• **What this task involves**
Type out all the records again exactly.

• **Source material**
=== Section Start ===

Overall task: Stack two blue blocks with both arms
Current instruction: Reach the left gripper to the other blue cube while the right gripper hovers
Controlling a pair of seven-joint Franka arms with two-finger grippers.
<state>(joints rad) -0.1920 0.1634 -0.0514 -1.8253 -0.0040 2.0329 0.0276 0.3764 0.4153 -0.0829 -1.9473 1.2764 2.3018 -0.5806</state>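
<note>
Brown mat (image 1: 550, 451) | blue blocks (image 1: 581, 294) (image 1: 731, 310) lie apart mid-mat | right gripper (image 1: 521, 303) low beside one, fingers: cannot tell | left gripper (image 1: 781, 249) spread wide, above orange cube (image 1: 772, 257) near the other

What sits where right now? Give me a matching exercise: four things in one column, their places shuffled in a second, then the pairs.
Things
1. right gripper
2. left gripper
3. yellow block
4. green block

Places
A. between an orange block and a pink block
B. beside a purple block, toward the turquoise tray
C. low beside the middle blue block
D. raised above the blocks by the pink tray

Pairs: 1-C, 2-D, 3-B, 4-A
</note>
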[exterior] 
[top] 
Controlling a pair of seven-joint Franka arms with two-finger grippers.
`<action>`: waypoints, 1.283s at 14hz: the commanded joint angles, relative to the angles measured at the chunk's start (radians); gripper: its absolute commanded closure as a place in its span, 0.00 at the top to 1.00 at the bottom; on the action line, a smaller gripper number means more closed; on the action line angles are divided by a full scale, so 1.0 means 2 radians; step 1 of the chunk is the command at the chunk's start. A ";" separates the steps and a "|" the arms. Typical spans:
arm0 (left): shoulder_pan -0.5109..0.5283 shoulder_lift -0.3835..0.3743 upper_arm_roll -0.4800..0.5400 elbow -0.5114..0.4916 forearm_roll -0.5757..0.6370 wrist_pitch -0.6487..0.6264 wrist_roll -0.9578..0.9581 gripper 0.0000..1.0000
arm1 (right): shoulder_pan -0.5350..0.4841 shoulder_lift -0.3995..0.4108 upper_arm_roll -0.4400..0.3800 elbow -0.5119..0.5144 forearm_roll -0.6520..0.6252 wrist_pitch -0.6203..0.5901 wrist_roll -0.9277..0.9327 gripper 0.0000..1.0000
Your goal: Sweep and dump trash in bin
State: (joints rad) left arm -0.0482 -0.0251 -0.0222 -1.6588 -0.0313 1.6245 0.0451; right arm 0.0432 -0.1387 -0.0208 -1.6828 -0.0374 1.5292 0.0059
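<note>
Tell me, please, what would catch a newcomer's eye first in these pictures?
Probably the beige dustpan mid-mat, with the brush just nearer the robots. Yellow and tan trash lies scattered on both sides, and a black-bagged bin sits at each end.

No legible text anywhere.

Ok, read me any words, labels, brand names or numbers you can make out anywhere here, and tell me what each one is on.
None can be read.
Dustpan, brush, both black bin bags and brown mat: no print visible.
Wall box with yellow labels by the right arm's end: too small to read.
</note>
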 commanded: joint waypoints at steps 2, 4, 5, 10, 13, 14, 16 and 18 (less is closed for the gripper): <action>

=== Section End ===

• **Response to this task**
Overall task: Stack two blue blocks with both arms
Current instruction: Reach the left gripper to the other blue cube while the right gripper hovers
Controlling a pair of seven-joint Franka arms with two-finger grippers.
<state>(joints rad) -0.1920 0.1634 -0.0514 -1.8253 -0.0040 2.0329 0.0276 0.3764 0.4153 -0.0829 -1.9473 1.2764 2.3018 -0.5806</state>
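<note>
Brown mat (image 1: 550, 451) | blue blocks (image 1: 581, 294) (image 1: 731, 310) lie apart mid-mat | right gripper (image 1: 521, 303) low beside one, fingers: cannot tell | left gripper (image 1: 781, 249) spread wide, above orange cube (image 1: 772, 257) near the other

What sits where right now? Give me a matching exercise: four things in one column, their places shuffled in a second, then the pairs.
Things
1. right gripper
2. left gripper
3. yellow block
4. green block

Places
A. between an orange block and a pink block
B. beside a purple block, toward the turquoise tray
C. low beside the middle blue block
D. raised above the blocks by the pink tray

Pairs: 1-C, 2-D, 3-B, 4-A
</note>
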[exterior] 
[top] 
Controlling a pair of seven-joint Franka arms with two-finger grippers.
`<action>`: waypoints, 1.283s at 14hz: the commanded joint angles, relative to the angles measured at the chunk's start (radians); gripper: its absolute commanded closure as a place in its span, 0.00 at the top to 1.00 at the bottom; on the action line, a smaller gripper number means more closed; on the action line angles are divided by a full scale, so 1.0 means 2 radians; step 1 of the chunk is the command at the chunk's start. A ";" separates the steps and a "|" the arms. Typical spans:
arm0 (left): shoulder_pan -0.5109..0.5283 shoulder_lift -0.3835..0.3743 upper_arm_roll -0.4800..0.5400 elbow -0.5114..0.4916 forearm_roll -0.5757..0.6370 wrist_pitch -0.6487..0.6264 wrist_roll -0.9578..0.9581 gripper 0.0000..1.0000
arm1 (right): shoulder_pan -0.5350..0.4841 shoulder_lift -0.3995..0.4108 upper_arm_roll -0.4400..0.3800 elbow -0.5119..0.5144 forearm_roll -0.6520..0.6252 wrist_pitch -0.6203..0.5901 wrist_roll -0.9277..0.9327 gripper 0.0000..1.0000
Your goal: Sweep and dump trash in bin
State: (joints rad) left arm -0.0482 -0.0251 -0.0222 -1.6588 -0.0313 1.6245 0.0451; right arm 0.0432 -0.1387 -0.0208 -1.6828 -0.0374 1.5292 0.0059
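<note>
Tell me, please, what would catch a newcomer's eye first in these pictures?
Probably the beige dustpan mid-mat, with the brush just nearer the robots. Yellow and tan trash lies scattered on both sides, and a black-bagged bin sits at each end.

No legible text anywhere.

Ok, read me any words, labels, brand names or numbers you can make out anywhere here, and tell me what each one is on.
None can be read.
Dustpan, brush, both black bin bags and brown mat: no print visible.
Wall box with yellow labels by the right arm's end: too small to read.
</note>
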 commanded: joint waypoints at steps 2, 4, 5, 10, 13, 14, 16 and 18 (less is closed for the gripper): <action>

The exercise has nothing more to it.